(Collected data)
# # # # # # #

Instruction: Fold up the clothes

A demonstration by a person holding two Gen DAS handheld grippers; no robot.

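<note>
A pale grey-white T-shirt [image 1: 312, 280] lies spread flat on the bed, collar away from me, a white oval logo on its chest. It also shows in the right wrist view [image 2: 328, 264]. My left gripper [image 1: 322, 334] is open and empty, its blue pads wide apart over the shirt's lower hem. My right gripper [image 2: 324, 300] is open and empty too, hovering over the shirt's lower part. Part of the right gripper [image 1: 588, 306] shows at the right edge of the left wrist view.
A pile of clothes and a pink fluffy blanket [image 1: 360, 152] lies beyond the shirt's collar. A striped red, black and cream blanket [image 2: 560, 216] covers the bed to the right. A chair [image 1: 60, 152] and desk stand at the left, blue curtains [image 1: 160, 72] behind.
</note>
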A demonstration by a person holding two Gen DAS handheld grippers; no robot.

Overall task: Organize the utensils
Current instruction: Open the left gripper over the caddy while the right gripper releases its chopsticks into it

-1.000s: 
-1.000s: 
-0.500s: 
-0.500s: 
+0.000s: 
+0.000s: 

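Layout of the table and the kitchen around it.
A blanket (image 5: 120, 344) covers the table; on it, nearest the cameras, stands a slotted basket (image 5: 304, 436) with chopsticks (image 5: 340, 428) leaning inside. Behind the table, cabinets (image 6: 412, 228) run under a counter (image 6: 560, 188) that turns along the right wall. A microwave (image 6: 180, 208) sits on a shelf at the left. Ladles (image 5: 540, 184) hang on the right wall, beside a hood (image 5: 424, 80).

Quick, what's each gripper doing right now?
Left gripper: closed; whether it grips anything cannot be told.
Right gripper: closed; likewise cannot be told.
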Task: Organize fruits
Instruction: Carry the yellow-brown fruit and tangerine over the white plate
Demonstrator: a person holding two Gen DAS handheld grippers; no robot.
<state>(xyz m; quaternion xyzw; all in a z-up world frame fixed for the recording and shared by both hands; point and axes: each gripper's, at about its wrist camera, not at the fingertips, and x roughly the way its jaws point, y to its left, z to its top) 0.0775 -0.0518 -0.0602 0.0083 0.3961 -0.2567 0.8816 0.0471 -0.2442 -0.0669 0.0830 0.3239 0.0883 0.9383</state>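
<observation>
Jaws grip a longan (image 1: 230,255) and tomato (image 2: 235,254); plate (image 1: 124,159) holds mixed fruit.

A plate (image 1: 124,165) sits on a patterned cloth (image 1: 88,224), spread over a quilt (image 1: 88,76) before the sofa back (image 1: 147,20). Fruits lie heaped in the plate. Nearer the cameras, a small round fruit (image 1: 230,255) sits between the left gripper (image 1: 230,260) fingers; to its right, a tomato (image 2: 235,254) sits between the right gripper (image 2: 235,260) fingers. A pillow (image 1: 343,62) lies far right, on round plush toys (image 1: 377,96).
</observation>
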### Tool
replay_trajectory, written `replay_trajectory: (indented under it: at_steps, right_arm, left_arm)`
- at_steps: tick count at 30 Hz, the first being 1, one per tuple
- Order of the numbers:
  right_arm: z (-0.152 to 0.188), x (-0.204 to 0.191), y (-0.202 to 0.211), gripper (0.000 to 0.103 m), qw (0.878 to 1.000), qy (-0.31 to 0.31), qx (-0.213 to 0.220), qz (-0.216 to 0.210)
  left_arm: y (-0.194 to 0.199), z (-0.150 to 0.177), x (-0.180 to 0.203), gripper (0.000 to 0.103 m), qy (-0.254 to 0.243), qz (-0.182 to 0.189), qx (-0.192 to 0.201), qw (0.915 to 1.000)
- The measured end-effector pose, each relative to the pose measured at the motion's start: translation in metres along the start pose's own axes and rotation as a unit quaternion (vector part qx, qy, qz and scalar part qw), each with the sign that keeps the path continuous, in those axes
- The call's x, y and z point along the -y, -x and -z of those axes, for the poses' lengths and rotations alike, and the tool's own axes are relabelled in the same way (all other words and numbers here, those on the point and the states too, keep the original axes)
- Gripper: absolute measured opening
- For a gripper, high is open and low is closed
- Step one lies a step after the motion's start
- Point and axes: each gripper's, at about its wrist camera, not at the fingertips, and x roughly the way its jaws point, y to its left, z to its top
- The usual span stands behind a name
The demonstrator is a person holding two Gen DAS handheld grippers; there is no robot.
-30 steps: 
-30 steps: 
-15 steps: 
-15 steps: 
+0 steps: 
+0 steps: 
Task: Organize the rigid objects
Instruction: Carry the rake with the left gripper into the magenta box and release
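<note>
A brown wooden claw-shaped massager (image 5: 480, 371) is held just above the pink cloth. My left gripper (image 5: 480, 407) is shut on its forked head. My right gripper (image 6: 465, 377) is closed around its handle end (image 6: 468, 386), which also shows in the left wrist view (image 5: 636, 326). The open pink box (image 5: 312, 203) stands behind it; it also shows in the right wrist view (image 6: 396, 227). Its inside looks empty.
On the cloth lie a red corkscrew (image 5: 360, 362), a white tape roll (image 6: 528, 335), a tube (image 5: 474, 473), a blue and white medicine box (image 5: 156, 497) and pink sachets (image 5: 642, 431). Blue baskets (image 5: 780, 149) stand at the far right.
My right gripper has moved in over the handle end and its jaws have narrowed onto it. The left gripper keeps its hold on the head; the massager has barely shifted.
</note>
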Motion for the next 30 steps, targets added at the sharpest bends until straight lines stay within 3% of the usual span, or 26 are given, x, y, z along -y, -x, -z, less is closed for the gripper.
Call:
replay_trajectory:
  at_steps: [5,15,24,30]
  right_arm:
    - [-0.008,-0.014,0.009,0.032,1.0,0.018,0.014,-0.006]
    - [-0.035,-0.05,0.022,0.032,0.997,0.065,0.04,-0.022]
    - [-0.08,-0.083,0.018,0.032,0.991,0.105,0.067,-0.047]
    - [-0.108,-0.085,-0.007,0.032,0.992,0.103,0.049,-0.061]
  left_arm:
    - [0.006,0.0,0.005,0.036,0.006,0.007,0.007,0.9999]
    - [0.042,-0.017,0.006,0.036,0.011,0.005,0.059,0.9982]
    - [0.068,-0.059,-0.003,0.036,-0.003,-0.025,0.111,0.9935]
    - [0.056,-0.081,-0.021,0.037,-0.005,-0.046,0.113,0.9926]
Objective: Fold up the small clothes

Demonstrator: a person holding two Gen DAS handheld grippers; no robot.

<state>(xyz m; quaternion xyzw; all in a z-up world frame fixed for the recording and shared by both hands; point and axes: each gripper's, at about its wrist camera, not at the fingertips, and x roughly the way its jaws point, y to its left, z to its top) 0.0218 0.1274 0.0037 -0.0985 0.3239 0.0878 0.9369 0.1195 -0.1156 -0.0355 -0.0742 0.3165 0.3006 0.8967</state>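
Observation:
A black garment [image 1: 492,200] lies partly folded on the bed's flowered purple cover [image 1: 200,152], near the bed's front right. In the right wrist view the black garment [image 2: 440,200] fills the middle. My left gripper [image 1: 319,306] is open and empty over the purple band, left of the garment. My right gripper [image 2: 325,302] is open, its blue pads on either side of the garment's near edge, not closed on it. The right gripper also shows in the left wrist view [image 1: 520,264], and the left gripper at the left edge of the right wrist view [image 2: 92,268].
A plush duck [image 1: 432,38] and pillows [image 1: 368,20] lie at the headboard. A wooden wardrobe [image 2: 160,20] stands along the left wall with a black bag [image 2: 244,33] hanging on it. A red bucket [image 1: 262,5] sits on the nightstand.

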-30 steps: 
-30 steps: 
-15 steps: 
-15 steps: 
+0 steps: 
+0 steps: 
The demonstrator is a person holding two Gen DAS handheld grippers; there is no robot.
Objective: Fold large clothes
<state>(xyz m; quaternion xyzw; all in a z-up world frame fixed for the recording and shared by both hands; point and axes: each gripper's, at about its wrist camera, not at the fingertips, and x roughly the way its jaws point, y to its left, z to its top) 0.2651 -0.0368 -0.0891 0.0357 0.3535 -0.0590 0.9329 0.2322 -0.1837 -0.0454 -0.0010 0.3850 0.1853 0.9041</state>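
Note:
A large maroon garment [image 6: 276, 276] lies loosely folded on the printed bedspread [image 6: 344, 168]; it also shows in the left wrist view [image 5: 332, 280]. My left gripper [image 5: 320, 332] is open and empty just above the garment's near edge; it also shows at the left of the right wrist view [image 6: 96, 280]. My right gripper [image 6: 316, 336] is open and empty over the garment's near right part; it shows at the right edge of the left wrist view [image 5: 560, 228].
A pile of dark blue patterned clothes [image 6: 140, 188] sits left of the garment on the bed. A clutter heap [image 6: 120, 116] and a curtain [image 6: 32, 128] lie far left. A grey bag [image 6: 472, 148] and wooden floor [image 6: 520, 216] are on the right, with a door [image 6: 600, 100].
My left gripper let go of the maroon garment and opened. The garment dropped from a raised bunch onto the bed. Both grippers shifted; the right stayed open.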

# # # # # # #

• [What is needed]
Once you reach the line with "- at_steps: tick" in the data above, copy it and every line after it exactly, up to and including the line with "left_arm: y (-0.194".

• [Solution for this exercise]
- at_steps: tick count at 30 Hz, the first being 1, one per tuple
- Order of the numbers:
  right_arm: z (-0.152 to 0.188), x (-0.204 to 0.191), y (-0.202 to 0.211), gripper (0.000 to 0.103 m), qw (0.878 to 1.000), qy (-0.31 to 0.31), qx (-0.213 to 0.220), qz (-0.216 to 0.210)
  left_arm: y (-0.194 to 0.199), z (-0.150 to 0.177), x (-0.180 to 0.203), gripper (0.000 to 0.103 m), qy (-0.254 to 0.243), qz (-0.182 to 0.189), qx (-0.192 to 0.201), qw (0.915 to 1.000)

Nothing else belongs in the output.